> [Problem details]: Across all the records below, count the lines that hold "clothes". State only that figure.

> [Material provided]:
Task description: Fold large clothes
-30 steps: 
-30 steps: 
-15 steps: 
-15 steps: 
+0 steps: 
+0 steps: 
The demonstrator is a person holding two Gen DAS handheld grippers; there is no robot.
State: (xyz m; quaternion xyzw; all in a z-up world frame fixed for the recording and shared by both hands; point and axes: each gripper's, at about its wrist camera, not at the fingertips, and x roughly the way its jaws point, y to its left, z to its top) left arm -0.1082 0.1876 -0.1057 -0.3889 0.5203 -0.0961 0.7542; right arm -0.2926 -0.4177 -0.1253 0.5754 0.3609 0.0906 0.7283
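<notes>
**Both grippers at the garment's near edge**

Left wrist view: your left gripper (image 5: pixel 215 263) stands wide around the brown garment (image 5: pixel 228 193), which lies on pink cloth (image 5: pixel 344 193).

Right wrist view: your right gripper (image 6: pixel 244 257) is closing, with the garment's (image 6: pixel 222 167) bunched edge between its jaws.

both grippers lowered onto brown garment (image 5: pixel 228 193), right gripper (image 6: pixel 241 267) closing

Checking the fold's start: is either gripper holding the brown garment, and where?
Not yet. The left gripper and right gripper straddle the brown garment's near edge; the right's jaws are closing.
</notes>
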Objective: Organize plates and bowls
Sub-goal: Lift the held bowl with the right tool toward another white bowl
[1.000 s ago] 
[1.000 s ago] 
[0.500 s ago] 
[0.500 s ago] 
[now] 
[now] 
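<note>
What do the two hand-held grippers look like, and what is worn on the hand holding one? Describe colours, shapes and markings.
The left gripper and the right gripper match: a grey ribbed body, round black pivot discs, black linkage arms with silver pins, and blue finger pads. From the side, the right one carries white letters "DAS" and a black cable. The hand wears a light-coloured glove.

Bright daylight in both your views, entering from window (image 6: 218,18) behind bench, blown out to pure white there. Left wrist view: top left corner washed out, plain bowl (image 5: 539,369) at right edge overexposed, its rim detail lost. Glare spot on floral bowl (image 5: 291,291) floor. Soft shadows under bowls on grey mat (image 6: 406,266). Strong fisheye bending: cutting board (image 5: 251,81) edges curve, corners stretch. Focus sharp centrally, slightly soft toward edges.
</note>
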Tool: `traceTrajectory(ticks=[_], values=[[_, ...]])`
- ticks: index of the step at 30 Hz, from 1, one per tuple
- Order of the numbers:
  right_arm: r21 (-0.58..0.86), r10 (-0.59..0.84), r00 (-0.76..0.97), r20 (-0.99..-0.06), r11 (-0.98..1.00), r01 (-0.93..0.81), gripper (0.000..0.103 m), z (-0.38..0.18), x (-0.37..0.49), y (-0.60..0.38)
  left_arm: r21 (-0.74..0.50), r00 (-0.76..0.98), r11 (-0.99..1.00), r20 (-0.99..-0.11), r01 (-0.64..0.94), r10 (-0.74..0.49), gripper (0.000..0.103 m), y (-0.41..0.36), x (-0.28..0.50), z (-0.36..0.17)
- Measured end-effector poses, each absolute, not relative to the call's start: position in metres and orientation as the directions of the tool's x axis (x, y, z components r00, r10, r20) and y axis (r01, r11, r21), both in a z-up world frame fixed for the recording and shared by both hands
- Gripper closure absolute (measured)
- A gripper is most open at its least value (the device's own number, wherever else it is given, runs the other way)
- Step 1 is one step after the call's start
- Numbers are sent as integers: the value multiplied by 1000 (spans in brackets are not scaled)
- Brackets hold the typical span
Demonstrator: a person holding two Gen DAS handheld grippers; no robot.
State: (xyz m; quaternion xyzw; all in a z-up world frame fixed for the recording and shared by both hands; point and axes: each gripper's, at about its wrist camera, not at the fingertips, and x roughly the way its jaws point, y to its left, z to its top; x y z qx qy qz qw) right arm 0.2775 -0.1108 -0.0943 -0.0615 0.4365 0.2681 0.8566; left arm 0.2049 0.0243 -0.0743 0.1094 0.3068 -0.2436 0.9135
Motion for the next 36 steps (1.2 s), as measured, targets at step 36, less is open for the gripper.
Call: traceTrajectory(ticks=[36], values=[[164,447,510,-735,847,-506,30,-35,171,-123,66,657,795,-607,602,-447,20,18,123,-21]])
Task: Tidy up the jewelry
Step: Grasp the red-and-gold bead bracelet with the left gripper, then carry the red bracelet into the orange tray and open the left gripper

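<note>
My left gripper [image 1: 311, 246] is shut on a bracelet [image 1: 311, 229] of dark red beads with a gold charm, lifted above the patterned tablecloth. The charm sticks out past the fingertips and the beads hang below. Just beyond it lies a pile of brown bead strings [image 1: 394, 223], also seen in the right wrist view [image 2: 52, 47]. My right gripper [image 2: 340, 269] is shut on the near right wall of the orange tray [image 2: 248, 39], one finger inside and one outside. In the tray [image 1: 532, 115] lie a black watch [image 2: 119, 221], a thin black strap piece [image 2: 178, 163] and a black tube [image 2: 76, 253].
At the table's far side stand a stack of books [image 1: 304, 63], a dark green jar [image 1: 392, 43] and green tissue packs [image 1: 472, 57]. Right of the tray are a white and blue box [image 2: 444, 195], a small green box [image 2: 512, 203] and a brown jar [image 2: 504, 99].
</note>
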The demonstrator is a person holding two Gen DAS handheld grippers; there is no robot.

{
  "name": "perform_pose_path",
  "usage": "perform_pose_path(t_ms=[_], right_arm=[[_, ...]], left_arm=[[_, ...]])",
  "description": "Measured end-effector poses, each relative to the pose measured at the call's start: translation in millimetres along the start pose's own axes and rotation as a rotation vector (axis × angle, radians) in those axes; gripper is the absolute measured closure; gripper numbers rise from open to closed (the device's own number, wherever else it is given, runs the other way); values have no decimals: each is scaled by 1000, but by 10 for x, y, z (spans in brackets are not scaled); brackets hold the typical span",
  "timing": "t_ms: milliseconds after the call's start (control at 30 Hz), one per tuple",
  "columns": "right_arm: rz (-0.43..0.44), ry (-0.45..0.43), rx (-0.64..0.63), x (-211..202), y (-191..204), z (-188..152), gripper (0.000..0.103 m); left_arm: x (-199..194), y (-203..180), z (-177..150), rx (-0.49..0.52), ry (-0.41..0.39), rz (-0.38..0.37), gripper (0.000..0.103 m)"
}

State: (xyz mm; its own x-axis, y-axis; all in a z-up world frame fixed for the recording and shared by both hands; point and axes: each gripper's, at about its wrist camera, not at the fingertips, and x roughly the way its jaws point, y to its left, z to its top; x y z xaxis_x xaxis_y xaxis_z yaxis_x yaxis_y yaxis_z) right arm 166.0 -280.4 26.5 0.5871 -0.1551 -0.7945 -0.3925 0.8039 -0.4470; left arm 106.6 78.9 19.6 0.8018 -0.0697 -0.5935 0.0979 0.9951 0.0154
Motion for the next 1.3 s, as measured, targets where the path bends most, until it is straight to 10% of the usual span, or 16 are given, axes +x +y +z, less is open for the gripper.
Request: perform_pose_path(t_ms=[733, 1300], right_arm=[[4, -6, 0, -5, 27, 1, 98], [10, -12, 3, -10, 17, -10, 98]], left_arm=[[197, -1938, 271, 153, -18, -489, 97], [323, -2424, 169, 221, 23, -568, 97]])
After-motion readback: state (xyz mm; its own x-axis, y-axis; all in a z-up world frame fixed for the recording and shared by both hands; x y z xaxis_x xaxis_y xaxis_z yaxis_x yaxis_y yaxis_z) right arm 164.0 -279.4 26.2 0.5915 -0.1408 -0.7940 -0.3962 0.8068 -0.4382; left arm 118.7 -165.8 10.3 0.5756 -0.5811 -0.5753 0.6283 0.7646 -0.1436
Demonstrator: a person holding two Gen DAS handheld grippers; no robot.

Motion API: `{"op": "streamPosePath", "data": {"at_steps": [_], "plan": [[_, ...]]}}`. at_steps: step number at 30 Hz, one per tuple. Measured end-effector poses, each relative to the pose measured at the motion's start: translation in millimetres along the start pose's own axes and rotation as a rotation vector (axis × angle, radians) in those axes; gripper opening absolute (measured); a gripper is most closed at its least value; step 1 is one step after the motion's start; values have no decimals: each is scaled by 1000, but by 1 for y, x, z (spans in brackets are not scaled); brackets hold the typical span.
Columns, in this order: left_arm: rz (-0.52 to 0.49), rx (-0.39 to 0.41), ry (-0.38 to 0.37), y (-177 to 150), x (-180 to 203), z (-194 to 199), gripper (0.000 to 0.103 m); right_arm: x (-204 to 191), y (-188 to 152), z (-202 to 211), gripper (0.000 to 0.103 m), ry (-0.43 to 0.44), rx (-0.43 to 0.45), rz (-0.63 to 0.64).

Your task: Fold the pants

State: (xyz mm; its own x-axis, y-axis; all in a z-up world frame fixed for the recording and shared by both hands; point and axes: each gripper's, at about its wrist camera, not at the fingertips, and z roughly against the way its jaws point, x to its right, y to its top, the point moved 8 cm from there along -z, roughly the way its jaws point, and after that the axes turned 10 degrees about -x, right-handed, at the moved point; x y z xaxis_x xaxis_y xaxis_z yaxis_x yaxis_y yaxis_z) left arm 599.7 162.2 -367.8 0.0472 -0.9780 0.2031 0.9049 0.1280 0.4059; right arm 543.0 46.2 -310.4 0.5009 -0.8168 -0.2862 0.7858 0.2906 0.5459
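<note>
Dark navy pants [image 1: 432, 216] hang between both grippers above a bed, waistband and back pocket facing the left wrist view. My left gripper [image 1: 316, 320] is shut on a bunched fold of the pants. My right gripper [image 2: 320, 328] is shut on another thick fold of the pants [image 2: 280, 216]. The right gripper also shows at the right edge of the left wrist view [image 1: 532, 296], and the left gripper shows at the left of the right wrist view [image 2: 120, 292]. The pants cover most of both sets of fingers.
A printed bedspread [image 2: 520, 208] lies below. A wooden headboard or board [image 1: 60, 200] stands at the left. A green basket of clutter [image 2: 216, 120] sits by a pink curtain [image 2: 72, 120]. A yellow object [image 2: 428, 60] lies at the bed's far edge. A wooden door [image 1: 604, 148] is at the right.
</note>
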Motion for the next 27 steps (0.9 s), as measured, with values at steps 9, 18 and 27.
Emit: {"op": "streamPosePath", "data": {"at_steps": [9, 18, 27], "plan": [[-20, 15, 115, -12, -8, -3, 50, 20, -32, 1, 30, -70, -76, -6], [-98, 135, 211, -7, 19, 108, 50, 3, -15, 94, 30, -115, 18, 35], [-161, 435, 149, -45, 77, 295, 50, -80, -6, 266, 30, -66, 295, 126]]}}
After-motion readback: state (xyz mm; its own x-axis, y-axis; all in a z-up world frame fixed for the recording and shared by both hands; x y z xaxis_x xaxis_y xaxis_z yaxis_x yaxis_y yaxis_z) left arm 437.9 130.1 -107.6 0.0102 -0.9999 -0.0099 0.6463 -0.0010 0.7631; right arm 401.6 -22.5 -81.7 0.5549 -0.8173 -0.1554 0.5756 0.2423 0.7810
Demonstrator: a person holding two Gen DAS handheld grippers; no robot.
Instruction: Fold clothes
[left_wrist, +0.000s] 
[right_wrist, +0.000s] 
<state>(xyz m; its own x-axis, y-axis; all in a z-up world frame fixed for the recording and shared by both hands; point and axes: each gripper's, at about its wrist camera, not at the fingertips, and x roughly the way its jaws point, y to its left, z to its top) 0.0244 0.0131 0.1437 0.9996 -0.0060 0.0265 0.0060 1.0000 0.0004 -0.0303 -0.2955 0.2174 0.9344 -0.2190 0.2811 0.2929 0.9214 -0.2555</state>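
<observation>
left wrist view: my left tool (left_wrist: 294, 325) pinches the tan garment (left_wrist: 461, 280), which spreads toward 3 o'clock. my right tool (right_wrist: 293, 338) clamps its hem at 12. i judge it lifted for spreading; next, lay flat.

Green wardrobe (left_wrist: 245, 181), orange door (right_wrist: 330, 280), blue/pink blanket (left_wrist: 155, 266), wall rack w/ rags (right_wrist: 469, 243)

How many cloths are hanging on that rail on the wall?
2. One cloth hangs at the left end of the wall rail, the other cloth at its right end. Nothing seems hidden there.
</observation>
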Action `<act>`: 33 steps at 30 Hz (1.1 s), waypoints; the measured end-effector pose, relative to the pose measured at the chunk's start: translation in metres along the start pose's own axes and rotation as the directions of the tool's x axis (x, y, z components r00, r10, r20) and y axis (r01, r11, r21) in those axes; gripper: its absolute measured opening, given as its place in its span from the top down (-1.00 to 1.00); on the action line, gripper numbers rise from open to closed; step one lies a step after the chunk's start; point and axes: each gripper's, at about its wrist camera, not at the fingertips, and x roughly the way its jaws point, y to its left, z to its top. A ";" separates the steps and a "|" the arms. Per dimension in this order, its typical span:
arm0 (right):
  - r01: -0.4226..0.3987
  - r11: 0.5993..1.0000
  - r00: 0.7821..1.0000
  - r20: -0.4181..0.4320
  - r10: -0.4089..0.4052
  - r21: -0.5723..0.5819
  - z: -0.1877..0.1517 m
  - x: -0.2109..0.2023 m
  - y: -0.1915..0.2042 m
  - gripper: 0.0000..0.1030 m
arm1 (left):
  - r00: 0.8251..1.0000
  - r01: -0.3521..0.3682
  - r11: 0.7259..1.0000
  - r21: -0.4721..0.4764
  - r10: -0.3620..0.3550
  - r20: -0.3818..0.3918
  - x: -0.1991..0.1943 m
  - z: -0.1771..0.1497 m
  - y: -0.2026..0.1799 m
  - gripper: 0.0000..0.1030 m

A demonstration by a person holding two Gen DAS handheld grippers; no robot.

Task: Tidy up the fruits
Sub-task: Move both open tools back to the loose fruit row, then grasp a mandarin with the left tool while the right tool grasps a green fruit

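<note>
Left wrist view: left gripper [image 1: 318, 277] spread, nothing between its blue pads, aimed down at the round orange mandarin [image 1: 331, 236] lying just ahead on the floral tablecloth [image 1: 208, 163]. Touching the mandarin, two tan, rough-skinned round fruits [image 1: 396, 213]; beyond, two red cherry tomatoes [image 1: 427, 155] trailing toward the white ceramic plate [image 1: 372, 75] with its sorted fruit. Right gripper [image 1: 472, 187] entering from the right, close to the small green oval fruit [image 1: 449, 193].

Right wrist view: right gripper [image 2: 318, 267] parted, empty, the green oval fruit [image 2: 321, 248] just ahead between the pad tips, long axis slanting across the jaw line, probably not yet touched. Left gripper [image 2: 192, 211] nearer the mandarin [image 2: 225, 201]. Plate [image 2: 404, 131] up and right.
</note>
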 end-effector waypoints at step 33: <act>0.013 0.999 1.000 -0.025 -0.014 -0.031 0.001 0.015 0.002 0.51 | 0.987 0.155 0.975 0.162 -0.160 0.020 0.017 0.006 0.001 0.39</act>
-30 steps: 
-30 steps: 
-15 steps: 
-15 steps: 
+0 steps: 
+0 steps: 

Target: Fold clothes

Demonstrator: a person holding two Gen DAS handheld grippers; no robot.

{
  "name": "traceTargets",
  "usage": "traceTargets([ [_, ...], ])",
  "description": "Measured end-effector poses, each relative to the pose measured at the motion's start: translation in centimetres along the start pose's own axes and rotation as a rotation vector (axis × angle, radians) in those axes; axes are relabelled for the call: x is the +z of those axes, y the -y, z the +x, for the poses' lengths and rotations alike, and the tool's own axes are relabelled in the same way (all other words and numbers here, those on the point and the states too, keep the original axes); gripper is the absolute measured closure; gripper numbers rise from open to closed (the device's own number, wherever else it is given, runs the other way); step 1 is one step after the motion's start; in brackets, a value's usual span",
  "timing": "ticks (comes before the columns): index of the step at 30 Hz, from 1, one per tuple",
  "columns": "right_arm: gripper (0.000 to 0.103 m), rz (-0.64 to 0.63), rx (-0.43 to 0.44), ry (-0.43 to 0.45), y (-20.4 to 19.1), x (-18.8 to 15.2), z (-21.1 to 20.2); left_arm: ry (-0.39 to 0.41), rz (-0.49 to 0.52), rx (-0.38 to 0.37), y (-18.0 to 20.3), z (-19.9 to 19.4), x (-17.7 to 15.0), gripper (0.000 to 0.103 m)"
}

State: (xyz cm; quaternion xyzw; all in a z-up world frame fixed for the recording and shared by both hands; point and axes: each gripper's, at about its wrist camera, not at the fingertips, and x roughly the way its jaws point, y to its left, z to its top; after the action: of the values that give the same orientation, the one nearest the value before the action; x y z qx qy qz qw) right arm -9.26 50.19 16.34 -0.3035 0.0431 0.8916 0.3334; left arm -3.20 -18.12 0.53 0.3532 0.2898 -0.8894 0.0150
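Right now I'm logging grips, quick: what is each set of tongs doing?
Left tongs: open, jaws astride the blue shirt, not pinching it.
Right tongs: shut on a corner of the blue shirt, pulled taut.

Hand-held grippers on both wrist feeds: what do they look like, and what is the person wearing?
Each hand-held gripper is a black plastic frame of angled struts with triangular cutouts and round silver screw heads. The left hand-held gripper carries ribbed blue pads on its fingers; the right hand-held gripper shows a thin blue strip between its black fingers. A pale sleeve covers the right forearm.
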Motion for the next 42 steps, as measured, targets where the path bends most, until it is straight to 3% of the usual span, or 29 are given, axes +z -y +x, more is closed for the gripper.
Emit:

> [Written reply]: 3